WHAT YOU WILL DO - Copy out the entire listing word for word.
■ ■ ■ ■
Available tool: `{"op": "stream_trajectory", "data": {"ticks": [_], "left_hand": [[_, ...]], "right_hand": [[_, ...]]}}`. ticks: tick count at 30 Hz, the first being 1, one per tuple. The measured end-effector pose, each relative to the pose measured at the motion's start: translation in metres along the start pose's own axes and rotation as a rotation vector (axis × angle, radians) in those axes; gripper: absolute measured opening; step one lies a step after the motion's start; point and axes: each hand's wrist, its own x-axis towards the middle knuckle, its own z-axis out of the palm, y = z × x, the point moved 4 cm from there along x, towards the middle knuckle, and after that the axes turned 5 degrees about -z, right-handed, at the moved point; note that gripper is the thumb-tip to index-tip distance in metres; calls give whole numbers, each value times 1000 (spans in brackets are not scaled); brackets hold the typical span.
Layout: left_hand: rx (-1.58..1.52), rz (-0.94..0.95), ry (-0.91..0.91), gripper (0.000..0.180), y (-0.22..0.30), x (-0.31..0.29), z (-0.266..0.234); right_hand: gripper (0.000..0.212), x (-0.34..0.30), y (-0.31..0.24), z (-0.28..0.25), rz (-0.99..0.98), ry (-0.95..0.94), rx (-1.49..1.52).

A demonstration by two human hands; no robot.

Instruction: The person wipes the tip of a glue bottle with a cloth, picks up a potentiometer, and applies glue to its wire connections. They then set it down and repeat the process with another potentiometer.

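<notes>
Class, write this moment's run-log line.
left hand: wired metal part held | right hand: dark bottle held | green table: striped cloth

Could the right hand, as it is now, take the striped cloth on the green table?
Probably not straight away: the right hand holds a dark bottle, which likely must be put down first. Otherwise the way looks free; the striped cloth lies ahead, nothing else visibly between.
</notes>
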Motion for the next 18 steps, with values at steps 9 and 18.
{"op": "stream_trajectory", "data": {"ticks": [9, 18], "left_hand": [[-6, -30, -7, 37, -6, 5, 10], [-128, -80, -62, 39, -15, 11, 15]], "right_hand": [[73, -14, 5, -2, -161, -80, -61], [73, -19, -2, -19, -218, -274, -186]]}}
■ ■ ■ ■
RESPONSE TO THIS EXERCISE -
Available tool: `{"op": "stream_trajectory", "data": {"ticks": [_], "left_hand": [[_, ...]], "right_hand": [[_, ...]]}}`. ticks: tick count at 30 Hz, the first being 1, one per tuple. The measured end-effector pose, each relative to the pose measured at the motion's start: translation in metres along the start pose's own axes and rotation as a rotation vector (axis × angle, radians) in those axes; gripper: absolute measured opening; step one lies a step after the motion's start; point and axes: each hand's wrist, its own x-axis towards the middle knuckle, its own z-axis out of the palm, y = z × x, the point moved 4 cm from there along x, towards the middle knuckle, and after that the axes turned 5 degrees about -z, right-handed, at the moved point; note that gripper is the thumb-tip to index-tip distance in metres; calls give whole numbers, each value times 1000 (spans in brackets are not scaled); brackets hold the typical span.
Layout: left_hand: rx (-1.58..1.52), rz (-0.94..0.95), ry (-0.91..0.91), gripper (0.000..0.180), y (-0.22..0.30), x (-0.31..0.29), z (-0.266..0.234); right_hand: gripper (0.000..0.212), x (-0.34..0.30), y (-0.31..0.24), z (-0.28..0.25), rz (-0.99..0.98), ry (-0.95..0.94), rx (-1.49..1.52).

A demonstration by two human hands; no robot.

Instruction: The person wipes the tip of a glue bottle with a cloth, picks up a potentiometer, and applies glue to its wire connections. They then set it down and repeat the process with another potentiometer.

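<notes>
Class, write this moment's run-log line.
left hand: wired metal part held | right hand: dark bottle held | green table: striped cloth

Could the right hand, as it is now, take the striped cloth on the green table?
Probably not straight away: the right hand holds a dark bottle, which likely must be put down first. Otherwise the way looks free; the striped cloth lies ahead, nothing else visibly between.
</notes>
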Motion for the next 18 steps, with values at steps 9 and 18.
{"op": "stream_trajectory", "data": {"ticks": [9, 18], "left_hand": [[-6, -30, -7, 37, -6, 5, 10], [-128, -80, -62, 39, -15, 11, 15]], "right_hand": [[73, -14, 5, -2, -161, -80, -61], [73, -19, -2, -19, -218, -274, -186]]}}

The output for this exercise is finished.